### Directions for this task
A verbatim copy of the listing is needed; pictures are to be left out.

### Data
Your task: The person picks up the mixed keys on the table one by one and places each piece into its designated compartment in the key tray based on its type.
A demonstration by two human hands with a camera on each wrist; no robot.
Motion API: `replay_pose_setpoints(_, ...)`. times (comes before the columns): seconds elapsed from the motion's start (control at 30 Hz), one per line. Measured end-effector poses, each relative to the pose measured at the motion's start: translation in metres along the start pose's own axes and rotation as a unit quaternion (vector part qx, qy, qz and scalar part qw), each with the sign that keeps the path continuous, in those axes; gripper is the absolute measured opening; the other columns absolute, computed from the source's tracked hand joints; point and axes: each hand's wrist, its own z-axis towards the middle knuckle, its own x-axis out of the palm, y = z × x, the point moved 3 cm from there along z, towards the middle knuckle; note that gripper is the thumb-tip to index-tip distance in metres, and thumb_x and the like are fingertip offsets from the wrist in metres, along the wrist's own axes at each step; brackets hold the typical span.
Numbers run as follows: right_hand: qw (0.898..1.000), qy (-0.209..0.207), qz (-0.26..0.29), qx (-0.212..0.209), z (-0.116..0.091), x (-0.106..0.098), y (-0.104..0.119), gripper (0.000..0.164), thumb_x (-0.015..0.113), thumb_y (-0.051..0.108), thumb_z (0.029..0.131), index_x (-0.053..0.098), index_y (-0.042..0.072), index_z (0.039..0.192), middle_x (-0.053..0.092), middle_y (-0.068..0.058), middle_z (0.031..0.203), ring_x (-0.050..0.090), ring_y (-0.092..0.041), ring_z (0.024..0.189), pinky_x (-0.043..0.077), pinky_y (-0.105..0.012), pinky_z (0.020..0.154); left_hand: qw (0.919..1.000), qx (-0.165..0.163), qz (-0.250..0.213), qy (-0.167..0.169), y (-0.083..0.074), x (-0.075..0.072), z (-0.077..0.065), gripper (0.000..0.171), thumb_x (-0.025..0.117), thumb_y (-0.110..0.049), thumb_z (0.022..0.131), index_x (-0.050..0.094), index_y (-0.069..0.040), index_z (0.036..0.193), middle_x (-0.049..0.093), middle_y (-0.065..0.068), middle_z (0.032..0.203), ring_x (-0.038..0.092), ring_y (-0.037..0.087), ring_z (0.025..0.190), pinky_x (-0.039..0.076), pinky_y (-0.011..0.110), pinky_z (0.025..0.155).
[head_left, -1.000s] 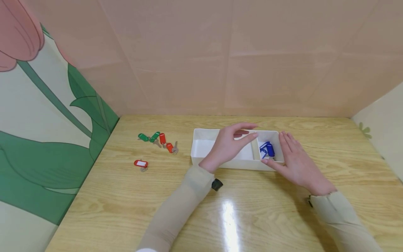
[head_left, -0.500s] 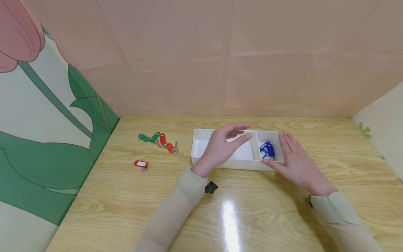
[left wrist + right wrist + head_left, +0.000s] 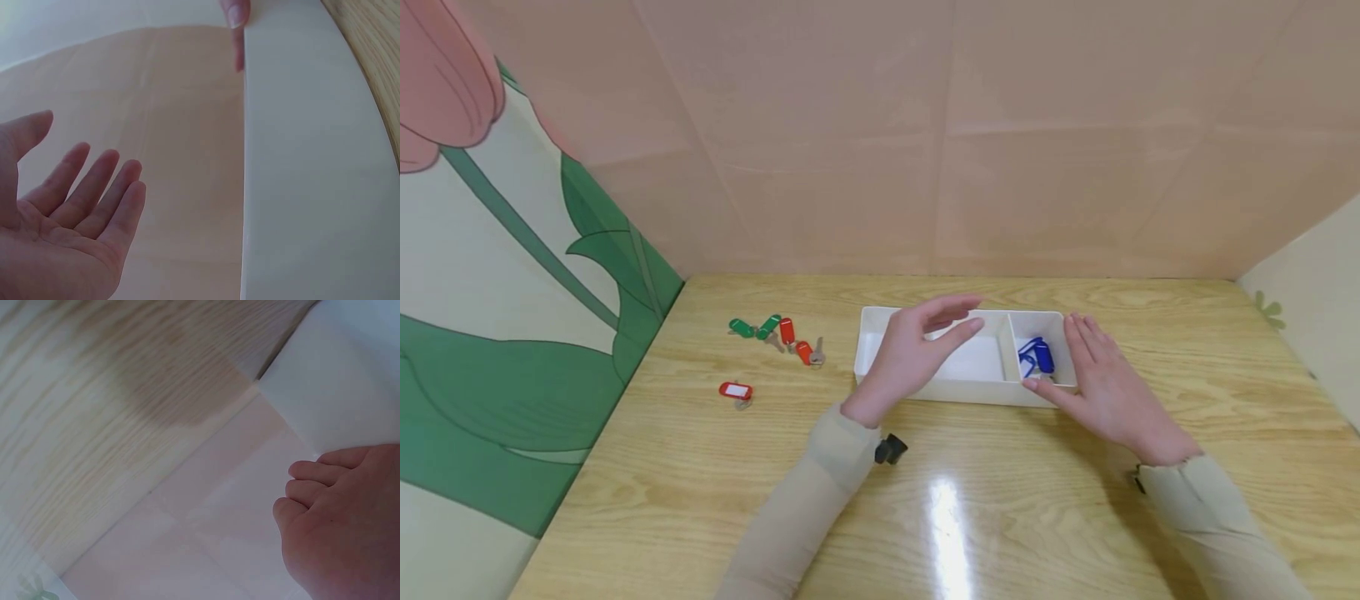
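A long white divided box (image 3: 958,392) stands on the table in the head view. Its narrow right compartment contains blue key tags (image 3: 1042,357). My left hand (image 3: 910,346) hovers over the larger left section, thumb apart from loosely bent fingers, holding nothing. The left wrist view shows this hand's bare palm (image 3: 81,231) beside the box wall (image 3: 312,156). At the box's right end, my right hand (image 3: 1108,387) rests with fingers extended along the end wall and thumb on the front rim. The right wrist view has that hand (image 3: 350,512) against the white wall.
Two green key tags (image 3: 755,327) lie on the table (image 3: 662,467) left of the box, with red key tags (image 3: 787,330) beside them. Another red tag (image 3: 735,390) with a white label lies nearer. A pink wall covering (image 3: 940,167) rises behind the table.
My left hand has drawn left, from near the divider to the middle of the larger section. The right hand, the box and the key tags have stayed in place.
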Motion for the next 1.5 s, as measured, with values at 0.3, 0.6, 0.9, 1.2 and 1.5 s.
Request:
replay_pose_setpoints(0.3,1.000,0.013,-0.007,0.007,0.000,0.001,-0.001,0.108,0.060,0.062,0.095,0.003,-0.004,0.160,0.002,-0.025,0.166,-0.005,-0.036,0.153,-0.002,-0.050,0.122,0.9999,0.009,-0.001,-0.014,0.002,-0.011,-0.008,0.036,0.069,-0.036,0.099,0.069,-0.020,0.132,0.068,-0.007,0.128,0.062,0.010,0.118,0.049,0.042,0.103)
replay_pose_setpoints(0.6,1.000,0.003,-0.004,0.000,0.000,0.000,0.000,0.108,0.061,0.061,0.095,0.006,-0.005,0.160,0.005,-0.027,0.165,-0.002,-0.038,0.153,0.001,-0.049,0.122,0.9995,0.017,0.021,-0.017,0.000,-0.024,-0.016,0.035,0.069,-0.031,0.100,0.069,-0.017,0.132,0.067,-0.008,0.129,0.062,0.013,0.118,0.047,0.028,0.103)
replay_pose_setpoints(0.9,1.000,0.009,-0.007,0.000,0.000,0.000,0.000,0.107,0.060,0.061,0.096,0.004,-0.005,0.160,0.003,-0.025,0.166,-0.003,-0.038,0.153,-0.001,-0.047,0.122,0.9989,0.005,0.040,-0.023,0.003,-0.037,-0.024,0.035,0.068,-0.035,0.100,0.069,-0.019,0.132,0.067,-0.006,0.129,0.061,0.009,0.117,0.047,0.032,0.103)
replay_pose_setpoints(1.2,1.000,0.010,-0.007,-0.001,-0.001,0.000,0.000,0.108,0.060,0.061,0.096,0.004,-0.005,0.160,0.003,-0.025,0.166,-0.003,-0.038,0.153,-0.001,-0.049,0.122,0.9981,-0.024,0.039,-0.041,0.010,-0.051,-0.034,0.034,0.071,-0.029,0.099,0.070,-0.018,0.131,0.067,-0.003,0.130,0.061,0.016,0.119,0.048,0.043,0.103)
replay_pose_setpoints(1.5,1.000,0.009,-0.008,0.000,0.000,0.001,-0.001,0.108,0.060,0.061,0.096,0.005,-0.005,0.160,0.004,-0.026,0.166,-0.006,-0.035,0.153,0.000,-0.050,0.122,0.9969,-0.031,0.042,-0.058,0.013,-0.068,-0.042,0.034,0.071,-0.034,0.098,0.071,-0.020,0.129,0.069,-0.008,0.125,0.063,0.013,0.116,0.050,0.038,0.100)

### Solution for this problem
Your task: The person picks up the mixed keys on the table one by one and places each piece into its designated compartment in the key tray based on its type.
A demonstration by two human hands with a camera on each wrist; no robot.
Motion API: `replay_pose_setpoints(_, ...)`. times (comes before the columns): seconds elapsed from the motion's start (control at 30 Hz), one per line. Measured end-effector poses, each relative to the pose measured at the motion's start: translation in metres along the start pose's own axes and rotation as a unit quaternion (vector part qx, qy, qz and scalar part qw), each with the sign that keeps the path continuous, in those axes; gripper is the absolute measured opening; the other columns absolute, computed from the source's tracked hand joints; point and axes: each hand's wrist, its own z-axis towards the middle knuckle, its own x-axis out of the palm, y = z × x, the point moved 3 cm from there along z, towards the middle knuckle; note that gripper is the thumb-tip to index-tip distance in metres, and thumb_x and the like are fingertip offsets from the wrist in metres, along the wrist's own axes at each step; brackets hold the typical span.
Numbers run as follows: right_hand: qw (0.898..1.000), qy (-0.209..0.207), qz (-0.26..0.29), qx (-0.212..0.209), z (-0.116..0.091), x (-0.106..0.098), y (-0.104..0.119), gripper (0.000..0.164), thumb_x (-0.015..0.113), thumb_y (-0.051..0.108), thumb_z (0.029..0.131), index_x (-0.053..0.098), index_y (-0.042..0.072), index_z (0.039..0.192), middle_x (-0.053..0.092), middle_y (-0.068..0.058), middle_z (0.031..0.203), ring_x (-0.050..0.090), ring_y (-0.092..0.041), ring_z (0.024..0.189), pinky_x (-0.043..0.077), pinky_y (-0.105..0.012), pinky_z (0.020..0.154); left_hand: qw (0.919..1.000), qx (-0.165..0.163), qz (-0.250..0.213), qy (-0.167..0.169), y (-0.083..0.074), x (-0.075..0.072), z (-0.077..0.065), gripper (0.000..0.171), thumb_x (-0.025..0.117), thumb_y (-0.110..0.049), thumb_z (0.022..0.131), index_x (-0.050..0.094), index_y (-0.069..0.040), index_z (0.036..0.193), middle_x (-0.049..0.093), middle_y (-0.065..0.068), middle_z (0.032..0.203), ring_x (-0.038..0.092), ring_y (-0.037..0.087), ring_z (0.025..0.190), pinky_x (-0.039..0.076), pinky_y (-0.011..0.110), pinky_z (0.025..0.155).
[head_left, -1.000s] 
[head_left, -0.500s] 
[left wrist + right wrist + head_left, +0.000s] 
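A long white divided box (image 3: 958,392) stands on the table in the head view. Its narrow right compartment contains blue key tags (image 3: 1042,357). My left hand (image 3: 910,346) hovers over the larger left section, thumb apart from loosely bent fingers, holding nothing. The left wrist view shows this hand's bare palm (image 3: 81,231) beside the box wall (image 3: 312,156). At the box's right end, my right hand (image 3: 1108,387) rests with fingers extended along the end wall and thumb on the front rim. The right wrist view has that hand (image 3: 350,512) against the white wall.
Two green key tags (image 3: 755,327) lie on the table (image 3: 662,467) left of the box, with red key tags (image 3: 787,330) beside them. Another red tag (image 3: 735,390) with a white label lies nearer. A pink wall covering (image 3: 940,167) rises behind the table.
My left hand has drawn left, from near the divider to the middle of the larger section. The right hand, the box and the key tags have stayed in place.
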Motion for the next 1.5 s, as measured, with values at 0.3, 0.6, 0.9, 1.2 and 1.5 s.
Request:
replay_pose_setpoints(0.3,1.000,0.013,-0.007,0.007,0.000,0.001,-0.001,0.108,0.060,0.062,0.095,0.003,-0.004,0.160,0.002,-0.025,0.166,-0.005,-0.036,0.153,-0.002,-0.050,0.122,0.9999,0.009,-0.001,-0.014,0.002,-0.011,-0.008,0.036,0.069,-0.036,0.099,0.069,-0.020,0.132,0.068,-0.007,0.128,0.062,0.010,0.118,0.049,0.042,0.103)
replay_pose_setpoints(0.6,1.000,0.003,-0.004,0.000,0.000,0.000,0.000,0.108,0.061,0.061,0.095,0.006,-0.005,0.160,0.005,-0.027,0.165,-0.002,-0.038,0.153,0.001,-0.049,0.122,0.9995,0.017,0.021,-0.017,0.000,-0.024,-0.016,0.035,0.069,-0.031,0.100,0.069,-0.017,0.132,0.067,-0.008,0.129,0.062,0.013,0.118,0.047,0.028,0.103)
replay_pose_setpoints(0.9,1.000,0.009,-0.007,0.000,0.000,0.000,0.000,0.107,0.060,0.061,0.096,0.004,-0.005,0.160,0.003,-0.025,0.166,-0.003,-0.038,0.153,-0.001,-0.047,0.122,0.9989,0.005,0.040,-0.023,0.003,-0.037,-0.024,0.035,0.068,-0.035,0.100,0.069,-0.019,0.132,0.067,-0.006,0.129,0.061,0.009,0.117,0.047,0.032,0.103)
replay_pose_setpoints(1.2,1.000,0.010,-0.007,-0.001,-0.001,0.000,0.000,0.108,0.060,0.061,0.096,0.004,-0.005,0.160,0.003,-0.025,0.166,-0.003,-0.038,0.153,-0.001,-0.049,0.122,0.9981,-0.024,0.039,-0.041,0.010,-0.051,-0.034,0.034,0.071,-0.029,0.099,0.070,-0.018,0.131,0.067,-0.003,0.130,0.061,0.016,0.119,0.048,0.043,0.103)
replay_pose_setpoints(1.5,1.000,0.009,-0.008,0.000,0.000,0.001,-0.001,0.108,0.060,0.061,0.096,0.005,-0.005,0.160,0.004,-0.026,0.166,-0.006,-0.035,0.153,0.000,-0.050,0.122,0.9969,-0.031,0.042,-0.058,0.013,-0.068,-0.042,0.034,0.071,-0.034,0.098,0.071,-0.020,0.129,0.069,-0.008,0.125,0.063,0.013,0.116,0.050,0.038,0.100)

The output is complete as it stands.